Yavuz Gezer

Tarih: 17.08.2023 19:51

Yetersiz bakiye…

Facebook Twitter Linked-in

“Öyle bir yoksulluk ki insanlıktan yoksulluk

Başına rahmet yağsa kin kusar oluk oluk,

Allah’ım hayatımda çekeceksem bir yokluk,

Beni susuz bırak da adaletsiz bırakma.

Ölümü kurt yesin de görgüsüze bırakma.”

                                                                                                             HİDAYET ŞAKALAR

 

-Gakgo bağ hele…

-Buyur gardaş

- Elin ceben at

-Atam da (H)ğayırola

- Yav ihtiyaç sahibi biri var, aciliyet hasıl olmuş!

-Baş üstüne gardaş, ne gadar?

-Gönlüne galmış, ağanın eli tutulmaz.

-Önceleri fısıltılar duyulabilir seslere seslerse sonraları avaza dönüşürdü…

Bu diyaloglar geçmişin güzel hasletleri olarak kaldı gibi…

Şimdilerdeyse duyulmasın diye dudaklar taş duvar, diller mahpus…

Sessiz kuşaktan Z kuşağına kadar kulaktan kulağa yayılmış ve merak konusu haline gelmiş kendine has özellikli insanların yaşadığı güzel ülkemizde de kuşak çatışmaları yanı sıra kaşık çatışmaları.

Son zamanlar, zor zamanlar…

Akılla – nakilin çatıştığı…

“Hurilerin ağzından düşen bir damlanın tüm dünya yüzeyindeki suları içmeye doyamayacağımız şerbete çevireceği” iddiasında olanların;

“Hurilerin üzerindeki (çok ince rengarenk zarımsı) 40 kat elbisenin altından vücut kıvrımlarını tarif eden pornografik röntgenciler…

Ya da avluya açılan büyük ve gösterişli evlerin bekçisi, tedavi edildiğinde hiçbir iz kalmayan kundak bebeklerinin başındaki kepek tabakası…

Sosyal medyada arz-ı endam ettikçe 7 (yedi) delikli bir kutudan eksik bakiyeyi salyalar halinde diğer 7 (yedi) delikli kutulara akıtılıp duran…

CENNET NİKAH ŞAHİDİ 

3 (üç) delikli bowling topunun bile bir işlevi var uygun atılabildiğinde,

Zamana ve atıcının ustalığına bağlı olarak ilk atışta…

İlk atışta dizili on adet lobutu (pin) devirmek.

Oysa diğeri sürekli altında kaldığı çamları devirmekte…

Yukarıda bakiyenin eksikliğinden bahsetmişken ‘BAKİYE’ nedir?
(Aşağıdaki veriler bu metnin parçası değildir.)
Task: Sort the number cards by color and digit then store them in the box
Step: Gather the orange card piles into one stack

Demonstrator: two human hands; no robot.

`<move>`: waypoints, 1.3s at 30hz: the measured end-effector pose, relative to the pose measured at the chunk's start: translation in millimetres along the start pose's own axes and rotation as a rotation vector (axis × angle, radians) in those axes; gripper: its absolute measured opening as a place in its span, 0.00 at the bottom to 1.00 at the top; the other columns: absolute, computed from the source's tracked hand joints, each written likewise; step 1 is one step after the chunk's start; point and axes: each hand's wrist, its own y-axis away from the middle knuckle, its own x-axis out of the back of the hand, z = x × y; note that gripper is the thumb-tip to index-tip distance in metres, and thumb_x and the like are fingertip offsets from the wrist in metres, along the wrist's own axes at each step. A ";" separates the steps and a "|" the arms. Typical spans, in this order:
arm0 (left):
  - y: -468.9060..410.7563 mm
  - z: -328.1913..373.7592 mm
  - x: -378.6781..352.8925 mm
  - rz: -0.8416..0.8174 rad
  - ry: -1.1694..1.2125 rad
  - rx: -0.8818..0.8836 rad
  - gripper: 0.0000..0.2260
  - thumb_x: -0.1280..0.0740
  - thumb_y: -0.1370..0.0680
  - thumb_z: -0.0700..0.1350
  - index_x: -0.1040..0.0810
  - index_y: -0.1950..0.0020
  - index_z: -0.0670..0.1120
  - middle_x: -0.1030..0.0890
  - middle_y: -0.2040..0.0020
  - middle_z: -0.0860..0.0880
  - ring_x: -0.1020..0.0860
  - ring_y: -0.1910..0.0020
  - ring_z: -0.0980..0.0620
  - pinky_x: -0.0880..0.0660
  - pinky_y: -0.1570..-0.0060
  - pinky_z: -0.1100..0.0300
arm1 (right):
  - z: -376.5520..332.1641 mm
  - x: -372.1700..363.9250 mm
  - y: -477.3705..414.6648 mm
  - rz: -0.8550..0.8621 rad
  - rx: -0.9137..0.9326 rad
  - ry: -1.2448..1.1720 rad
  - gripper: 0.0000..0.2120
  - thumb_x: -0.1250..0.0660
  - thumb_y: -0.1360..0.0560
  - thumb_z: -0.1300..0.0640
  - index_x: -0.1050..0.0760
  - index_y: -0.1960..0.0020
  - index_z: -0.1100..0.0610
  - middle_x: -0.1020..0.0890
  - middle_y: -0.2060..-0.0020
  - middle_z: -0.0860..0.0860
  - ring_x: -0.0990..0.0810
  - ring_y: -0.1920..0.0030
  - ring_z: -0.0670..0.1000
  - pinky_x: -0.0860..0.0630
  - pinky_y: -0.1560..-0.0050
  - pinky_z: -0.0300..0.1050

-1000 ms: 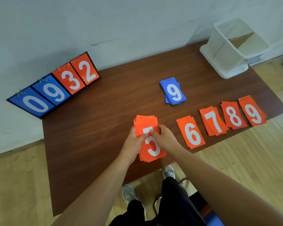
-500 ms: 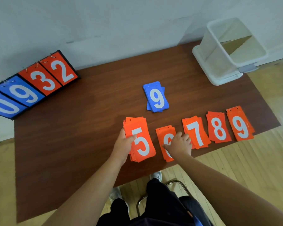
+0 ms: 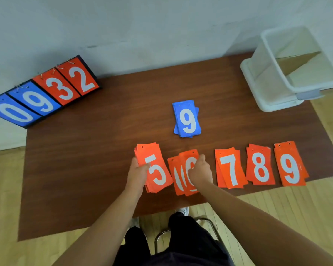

Ona bakalım.

Bakiye; bir şeyden artan, kalan, artık, kalıntı, sözlük anlamı olup artı değer ifade eder.

Oysa ben bunun eksilen kısmından bir nebze olsun bahsetmek istiyorum. 

Yani birikimlerimizden; güzel ahlâk, saygı, vefa, dostluk, ilim (gerçekliği bilimsel verilerle kanıtlanmış) ve maddi kazanımlarımızın eksik kısmından…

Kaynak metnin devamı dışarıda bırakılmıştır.